= Exercise =
A single stretch of the material below is to be transcribed exactly, starting at the line with "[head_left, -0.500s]" and ending after the line with "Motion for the".

Dataset extract START

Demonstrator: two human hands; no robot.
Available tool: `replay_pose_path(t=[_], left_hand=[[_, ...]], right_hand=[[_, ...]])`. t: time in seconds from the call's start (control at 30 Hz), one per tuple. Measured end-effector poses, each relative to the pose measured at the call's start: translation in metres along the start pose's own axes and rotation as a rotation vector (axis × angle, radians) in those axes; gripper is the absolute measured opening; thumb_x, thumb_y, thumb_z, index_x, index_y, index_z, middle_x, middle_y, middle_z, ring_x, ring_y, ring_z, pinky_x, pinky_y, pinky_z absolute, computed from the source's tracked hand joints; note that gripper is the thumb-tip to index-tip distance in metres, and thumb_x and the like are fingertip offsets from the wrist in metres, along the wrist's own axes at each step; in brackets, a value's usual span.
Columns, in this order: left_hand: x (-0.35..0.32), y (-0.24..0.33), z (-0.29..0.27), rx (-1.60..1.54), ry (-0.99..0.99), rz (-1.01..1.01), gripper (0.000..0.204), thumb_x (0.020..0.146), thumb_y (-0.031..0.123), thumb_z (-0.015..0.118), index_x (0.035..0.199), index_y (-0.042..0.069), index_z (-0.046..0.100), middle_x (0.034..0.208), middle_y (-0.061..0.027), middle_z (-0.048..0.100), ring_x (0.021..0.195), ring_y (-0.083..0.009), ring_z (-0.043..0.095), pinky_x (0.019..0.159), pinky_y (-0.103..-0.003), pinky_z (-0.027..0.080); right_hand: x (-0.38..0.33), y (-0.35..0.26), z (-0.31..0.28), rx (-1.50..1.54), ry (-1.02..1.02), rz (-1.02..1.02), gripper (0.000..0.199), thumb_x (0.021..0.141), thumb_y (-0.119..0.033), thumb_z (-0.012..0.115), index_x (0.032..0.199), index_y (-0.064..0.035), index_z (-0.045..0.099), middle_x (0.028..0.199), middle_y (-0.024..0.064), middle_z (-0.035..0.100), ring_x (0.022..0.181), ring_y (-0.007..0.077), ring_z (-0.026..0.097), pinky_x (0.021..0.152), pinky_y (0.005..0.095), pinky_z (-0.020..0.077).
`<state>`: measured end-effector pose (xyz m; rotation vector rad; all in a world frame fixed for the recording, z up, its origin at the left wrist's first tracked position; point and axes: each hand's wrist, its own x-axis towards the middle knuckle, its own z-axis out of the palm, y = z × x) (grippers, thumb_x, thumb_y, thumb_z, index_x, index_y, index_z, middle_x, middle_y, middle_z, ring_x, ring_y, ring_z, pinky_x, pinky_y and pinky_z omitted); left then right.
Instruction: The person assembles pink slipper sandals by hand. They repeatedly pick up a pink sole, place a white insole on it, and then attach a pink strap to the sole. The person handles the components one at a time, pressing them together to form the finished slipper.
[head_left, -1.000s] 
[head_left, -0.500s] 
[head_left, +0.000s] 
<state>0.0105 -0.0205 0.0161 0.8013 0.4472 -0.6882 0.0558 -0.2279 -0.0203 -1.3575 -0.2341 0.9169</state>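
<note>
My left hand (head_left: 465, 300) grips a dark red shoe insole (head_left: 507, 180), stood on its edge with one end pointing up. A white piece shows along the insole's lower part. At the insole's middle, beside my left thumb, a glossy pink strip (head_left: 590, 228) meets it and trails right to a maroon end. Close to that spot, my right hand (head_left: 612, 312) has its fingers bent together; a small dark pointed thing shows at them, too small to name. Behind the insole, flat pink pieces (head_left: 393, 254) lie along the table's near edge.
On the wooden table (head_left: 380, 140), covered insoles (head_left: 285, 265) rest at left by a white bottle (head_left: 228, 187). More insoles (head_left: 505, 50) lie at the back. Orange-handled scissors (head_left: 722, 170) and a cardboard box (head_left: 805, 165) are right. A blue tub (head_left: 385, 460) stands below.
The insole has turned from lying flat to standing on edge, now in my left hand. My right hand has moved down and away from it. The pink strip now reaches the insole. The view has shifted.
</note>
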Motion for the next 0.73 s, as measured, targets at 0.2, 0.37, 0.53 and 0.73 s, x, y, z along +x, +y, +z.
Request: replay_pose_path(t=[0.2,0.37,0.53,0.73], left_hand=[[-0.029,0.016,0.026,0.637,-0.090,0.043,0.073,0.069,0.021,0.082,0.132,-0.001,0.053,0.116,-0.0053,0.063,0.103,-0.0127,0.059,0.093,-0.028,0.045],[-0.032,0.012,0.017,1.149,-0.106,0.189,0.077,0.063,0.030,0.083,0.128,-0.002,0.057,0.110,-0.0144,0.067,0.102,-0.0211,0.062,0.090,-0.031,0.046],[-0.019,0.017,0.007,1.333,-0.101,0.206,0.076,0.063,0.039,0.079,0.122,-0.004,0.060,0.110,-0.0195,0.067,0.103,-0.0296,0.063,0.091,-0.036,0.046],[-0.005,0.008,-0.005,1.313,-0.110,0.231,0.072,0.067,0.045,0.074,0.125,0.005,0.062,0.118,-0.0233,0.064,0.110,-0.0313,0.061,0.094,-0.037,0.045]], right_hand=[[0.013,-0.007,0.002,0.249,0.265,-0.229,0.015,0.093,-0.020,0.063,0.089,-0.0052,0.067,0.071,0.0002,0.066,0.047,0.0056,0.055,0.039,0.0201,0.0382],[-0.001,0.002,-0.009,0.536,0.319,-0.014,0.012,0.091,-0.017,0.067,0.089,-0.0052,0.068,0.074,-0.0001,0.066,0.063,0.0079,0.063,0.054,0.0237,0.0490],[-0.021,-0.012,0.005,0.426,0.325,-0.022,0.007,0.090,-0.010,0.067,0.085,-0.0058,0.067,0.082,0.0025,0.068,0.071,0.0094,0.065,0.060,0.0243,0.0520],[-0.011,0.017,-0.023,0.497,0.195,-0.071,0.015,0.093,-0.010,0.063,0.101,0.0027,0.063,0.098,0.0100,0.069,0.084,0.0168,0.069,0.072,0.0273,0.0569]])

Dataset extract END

= Response to this task =
[head_left, -0.500s] 
[head_left, +0.000s] 
<state>0.0105 -0.0205 0.0161 0.8013 0.4472 -0.6882 0.0558 -0.2279 -0.0203 -1.3575 -0.2341 0.9169</state>
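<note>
My left hand (head_left: 465, 300) grips a dark red shoe insole (head_left: 507, 180), stood on its edge with one end pointing up. A white piece shows along the insole's lower part. At the insole's middle, beside my left thumb, a glossy pink strip (head_left: 590, 228) meets it and trails right to a maroon end. Close to that spot, my right hand (head_left: 612, 312) has its fingers bent together; a small dark pointed thing shows at them, too small to name. Behind the insole, flat pink pieces (head_left: 393, 254) lie along the table's near edge.
On the wooden table (head_left: 380, 140), covered insoles (head_left: 285, 265) rest at left by a white bottle (head_left: 228, 187). More insoles (head_left: 505, 50) lie at the back. Orange-handled scissors (head_left: 722, 170) and a cardboard box (head_left: 805, 165) are right. A blue tub (head_left: 385, 460) stands below.
The insole has turned from lying flat to standing on edge, now in my left hand. My right hand has moved down and away from it. The pink strip now reaches the insole. The view has shifted.
</note>
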Motion for the next 0.73 s, as measured, targets at 0.2, 0.37, 0.53 and 0.73 s, x, y, z along +x, +y, +z.

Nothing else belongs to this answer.